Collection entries
****
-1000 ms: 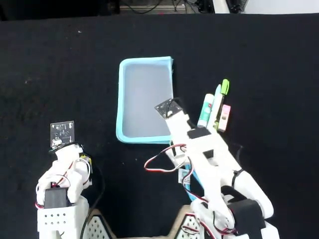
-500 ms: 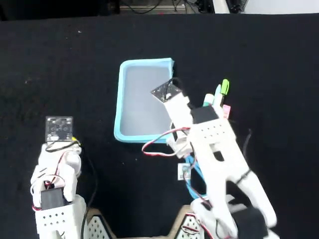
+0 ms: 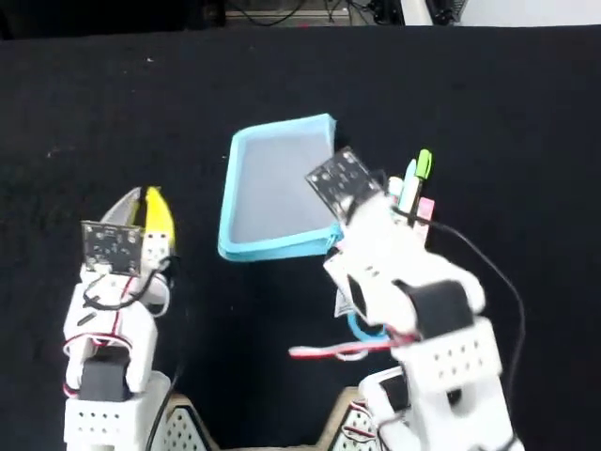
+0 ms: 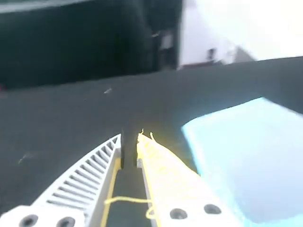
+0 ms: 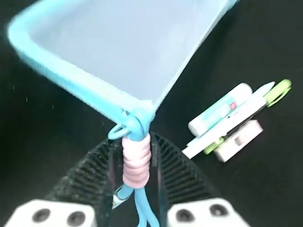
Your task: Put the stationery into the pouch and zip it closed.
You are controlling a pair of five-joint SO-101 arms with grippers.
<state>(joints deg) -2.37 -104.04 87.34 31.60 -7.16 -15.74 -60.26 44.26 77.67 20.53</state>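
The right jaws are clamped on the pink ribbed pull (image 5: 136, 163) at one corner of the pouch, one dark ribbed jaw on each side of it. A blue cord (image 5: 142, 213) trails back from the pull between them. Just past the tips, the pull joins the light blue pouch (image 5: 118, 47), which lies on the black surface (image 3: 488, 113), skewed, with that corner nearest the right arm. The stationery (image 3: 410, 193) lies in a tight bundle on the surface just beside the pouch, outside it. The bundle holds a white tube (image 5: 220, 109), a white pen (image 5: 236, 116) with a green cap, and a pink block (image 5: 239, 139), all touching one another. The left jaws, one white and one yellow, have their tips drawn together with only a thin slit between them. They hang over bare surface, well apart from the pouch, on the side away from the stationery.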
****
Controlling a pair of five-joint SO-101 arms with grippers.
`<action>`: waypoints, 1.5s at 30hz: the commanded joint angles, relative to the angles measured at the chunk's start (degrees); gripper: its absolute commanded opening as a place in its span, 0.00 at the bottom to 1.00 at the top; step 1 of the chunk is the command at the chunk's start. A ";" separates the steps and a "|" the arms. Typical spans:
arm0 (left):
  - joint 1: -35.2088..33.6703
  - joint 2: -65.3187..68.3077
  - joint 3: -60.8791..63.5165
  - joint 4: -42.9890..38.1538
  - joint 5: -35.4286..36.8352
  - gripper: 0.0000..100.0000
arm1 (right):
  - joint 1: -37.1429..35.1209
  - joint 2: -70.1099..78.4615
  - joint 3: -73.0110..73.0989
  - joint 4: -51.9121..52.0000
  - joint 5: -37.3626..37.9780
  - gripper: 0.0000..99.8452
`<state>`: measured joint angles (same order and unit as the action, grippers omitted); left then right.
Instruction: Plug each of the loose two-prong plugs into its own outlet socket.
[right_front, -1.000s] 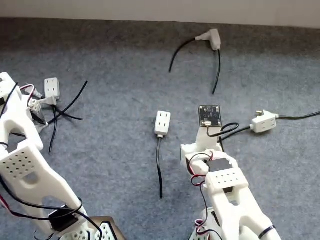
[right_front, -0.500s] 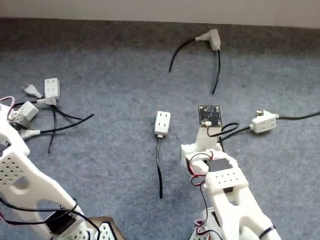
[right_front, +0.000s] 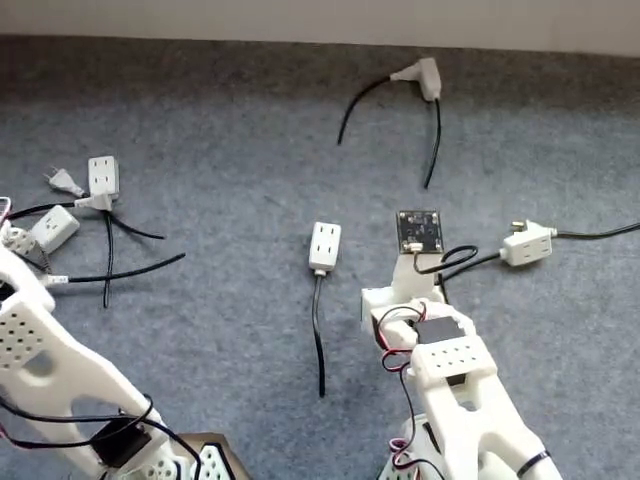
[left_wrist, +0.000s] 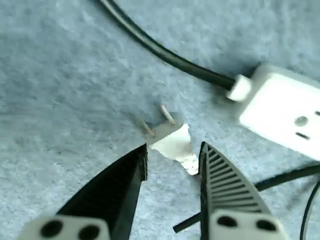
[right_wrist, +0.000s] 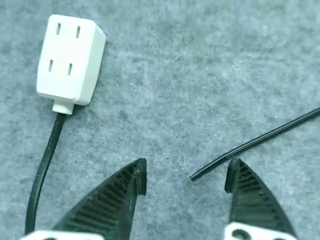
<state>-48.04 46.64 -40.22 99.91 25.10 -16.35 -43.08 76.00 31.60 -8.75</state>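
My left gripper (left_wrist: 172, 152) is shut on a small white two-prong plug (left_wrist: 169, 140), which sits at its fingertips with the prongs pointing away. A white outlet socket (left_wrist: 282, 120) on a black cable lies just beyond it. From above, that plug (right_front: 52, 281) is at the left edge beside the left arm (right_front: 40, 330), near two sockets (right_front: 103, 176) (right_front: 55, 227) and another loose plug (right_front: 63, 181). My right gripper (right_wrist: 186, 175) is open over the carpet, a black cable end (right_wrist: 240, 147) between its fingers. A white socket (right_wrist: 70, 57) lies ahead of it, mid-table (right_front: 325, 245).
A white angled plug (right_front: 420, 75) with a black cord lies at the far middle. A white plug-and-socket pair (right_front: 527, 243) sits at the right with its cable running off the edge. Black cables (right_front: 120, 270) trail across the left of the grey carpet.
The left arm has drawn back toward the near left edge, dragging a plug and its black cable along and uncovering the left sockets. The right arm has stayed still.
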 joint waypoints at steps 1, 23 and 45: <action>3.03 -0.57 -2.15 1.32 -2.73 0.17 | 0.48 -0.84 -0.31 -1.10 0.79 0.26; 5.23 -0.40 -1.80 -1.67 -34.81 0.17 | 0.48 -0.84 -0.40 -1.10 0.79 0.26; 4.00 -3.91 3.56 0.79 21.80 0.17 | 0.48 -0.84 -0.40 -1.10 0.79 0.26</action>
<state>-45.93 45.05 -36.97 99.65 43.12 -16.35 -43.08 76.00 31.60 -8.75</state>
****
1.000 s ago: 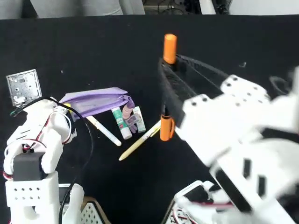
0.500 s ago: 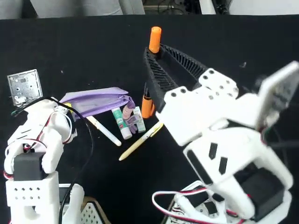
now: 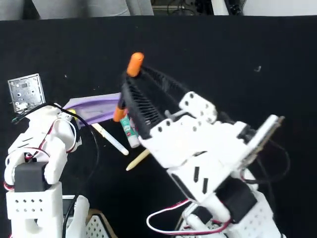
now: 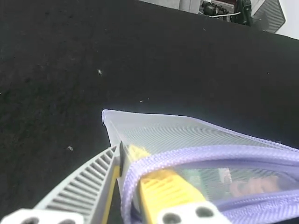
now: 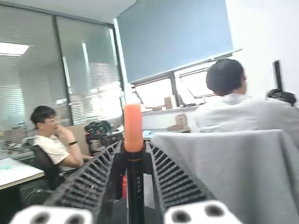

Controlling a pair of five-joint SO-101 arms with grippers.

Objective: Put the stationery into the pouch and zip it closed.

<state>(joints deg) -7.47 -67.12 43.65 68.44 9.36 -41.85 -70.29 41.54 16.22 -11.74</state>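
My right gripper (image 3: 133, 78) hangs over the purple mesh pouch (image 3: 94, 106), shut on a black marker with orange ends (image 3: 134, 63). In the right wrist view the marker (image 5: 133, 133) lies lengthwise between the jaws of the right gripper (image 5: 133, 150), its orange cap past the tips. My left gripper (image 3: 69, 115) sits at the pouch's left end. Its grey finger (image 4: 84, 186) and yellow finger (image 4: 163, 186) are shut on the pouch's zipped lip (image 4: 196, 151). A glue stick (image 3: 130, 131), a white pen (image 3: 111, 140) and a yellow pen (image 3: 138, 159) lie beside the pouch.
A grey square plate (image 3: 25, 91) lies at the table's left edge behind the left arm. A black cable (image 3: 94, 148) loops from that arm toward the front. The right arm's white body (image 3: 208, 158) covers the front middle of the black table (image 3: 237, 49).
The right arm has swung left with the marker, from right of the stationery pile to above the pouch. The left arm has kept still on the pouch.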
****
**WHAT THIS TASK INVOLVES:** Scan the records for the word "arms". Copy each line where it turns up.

**WRITTEN RESPONSE:**
You are controlling a pair of five-joint SO-101 arms with grippers.
Controlling a pair of five-joint SO-101 arms with grippers.
`<action>`: waypoints, 1.5s at 30hz: the commanded joint angles, relative to the angles measured at the chunk's start (degrees); gripper: its absolute commanded opening as a place in its span, 0.00 at the bottom to 1.00 at the top; step 1 of the chunk is the command at the chunk's start. A ";" separates the steps and a "|" the arms. Typical spans:
Controlling a pair of five-joint SO-101 arms with grippers.

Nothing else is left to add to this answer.